When we are dealing with an opponent of substantial power, we should try to cut him off from his source of strength. If he can be made incapable of drawing on his strengths, he will be weakened; and so weakened, isolated; and if isolated, destroyed. Everything has a source of strength, whether we are talking about a person, an animal, a machine, a group, a nation. So the first step will be to identify this power source.
Consider the fable of Antaeus, a figure from Greek mythology. He was the son of Poseidon and Gaia, the goddess of the Earth. According to the fable, Antaeus was a giant who inhabited Libya; he was notorious for challenging travelers who passed through his region to wrestling matches. No one was able to defeat him. The reason was that he was in physical contact with the earth, and his mother Gaia was thus able to give him special advantages. Antaeus exploited his special advantage over his opponents by killing them all. He even built a temple to his father Poseidon with a number of his victims’ skulls.
But eventually Antaeus crossed paths with the wrong traveler. He encountered Hercules, and the goddess Athena had told Hercules the secret to defeating Antaeus. She told him to seize hold of the giant and lift him up in the air. This would remove him from contact with the earth, and deny him his source of sustenance and power. Hercules did precisely this; he lifted the giant in the air and squeezed the life out of him in a powerful bear-hug. And that was the end of Antaeus.
There are countless illustrations of this principle in history, of course, but for some reason this fable always comes to my mind. Another example can be found in the life of the emperor Julian in 361 A.D. He had just embarked on his course of rebellion against his malicious cousin Constantius, who was at that time wearing the royal purple. The historian Ammianus (XXI.9) tells us that Julian was moving quickly with his forces from Gaul to confront his cousin. Because Julian was a man of simple wants and means, he was able to move more quickly than many other commanders might have been able to move. He even liked to repeat the saying of the Persian emperor Cyrus, who, when on the march and asked by a host what kind of food he should prepare, answered, “Only bread, for I hope to eat near a stream.” In this way he made clear that he needed only bread and water while on the march.
As Julian moved through the Alps, he knew he would encounter Constantius’s men along the way. There was a government official named Lucillianus who was an important district leader near the city of Sirmium. Lucillianus planned on resisting Julian when he would pass through: his loyalties lay with Constantius. But Julian moved fast–so fast, in fact, that the historian Ammianus describes his march as similar to a “blazing dart” or a “meteor.” He arrived at the town of Bononea in Pannonia (probably the modern Bonmunster) before anyone knew very much about his movements. Bononea was about nineteen miles from Sirmium.

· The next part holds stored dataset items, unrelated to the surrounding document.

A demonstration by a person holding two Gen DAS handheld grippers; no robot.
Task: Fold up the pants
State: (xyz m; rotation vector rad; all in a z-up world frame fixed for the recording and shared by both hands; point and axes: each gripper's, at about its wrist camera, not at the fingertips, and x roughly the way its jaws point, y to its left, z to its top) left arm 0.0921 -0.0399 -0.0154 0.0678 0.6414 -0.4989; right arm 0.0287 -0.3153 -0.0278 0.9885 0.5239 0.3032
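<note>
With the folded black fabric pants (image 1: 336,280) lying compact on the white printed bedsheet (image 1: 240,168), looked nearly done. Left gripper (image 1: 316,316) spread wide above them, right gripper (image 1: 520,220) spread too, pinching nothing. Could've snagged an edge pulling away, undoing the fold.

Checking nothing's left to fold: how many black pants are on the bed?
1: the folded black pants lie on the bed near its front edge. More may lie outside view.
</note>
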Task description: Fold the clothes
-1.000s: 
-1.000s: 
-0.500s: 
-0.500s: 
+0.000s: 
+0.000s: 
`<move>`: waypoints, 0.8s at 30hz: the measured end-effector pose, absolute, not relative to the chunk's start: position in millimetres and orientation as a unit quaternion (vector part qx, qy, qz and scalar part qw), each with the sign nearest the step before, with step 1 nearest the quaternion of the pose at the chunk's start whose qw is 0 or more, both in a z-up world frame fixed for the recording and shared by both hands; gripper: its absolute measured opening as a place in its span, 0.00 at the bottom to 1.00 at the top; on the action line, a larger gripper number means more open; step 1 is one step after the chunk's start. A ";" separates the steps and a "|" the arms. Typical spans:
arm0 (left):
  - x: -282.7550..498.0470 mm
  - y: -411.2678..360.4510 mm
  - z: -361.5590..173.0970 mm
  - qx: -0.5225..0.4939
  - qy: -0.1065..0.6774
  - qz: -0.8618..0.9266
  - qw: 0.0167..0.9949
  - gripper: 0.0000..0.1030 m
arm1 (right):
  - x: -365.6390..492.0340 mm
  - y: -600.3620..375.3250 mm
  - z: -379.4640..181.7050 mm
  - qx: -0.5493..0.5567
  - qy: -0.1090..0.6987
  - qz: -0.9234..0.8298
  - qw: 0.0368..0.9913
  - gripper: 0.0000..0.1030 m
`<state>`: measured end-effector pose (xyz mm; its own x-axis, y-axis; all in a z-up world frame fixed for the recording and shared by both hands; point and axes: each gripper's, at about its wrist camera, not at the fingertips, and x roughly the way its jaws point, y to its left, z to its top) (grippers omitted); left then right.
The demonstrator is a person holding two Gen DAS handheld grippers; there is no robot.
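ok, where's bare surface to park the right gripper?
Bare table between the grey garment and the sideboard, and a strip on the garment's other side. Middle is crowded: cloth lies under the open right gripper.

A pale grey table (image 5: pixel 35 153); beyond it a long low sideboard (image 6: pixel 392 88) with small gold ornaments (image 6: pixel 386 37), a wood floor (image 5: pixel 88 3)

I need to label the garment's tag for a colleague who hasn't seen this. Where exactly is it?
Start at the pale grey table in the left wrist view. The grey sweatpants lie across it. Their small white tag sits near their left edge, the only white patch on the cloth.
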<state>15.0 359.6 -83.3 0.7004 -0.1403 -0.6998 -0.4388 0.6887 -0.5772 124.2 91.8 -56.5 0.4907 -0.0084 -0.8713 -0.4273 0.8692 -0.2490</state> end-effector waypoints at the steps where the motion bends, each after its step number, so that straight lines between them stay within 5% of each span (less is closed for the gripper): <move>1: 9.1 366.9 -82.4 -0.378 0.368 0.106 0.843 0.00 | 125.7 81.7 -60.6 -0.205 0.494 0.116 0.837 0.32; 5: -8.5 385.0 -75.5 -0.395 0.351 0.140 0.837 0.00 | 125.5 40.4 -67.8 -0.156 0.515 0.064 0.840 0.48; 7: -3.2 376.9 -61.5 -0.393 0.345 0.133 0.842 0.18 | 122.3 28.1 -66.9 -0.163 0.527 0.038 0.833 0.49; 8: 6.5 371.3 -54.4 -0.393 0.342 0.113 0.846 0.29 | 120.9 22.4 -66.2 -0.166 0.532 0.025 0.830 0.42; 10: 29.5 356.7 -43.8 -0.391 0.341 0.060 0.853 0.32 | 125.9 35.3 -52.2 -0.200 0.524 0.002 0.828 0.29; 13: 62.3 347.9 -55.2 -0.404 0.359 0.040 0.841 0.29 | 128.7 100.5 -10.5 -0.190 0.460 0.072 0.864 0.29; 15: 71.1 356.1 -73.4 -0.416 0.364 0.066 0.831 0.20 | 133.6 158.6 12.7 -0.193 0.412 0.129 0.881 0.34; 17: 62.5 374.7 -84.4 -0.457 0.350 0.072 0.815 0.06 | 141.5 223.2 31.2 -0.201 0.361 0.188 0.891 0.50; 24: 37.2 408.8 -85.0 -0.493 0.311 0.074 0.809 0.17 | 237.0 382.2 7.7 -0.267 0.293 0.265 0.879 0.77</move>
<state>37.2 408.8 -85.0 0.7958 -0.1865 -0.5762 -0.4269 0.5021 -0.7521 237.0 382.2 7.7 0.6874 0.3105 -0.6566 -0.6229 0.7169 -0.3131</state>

Julian then summoned Lucillianus. It was at night or the early morning, and he was asleep. Julian had given instructions that his men should bring him by force if necessary. Lucillianus was terrified and thought he might be executed. But when he finally saw Julian, he was given the chance to show his respects to the emperor, and quickly realized that he would not be harmed. Yet he still had an insolent tongue. He tried to make Julian doubt his course of action, and implied that Constantius had more support than did he. He told Julian, “My emperor, you have recklessly and rashly committed yourself with a few supporters to the provinces of someone else.” Julian’s response to this was:
Save these prudent words for Constantius. I have shown you the insignia of imperial power not as an advisor, but so that you might stop quaking in fear.
And this ended the conversation; Lucillianus was taken away. Through such methods did Julian tame or remove his opponent Constantius’s supporters. He understood that by detaching Constantius from his support network, he could be more easily isolated for the final blows.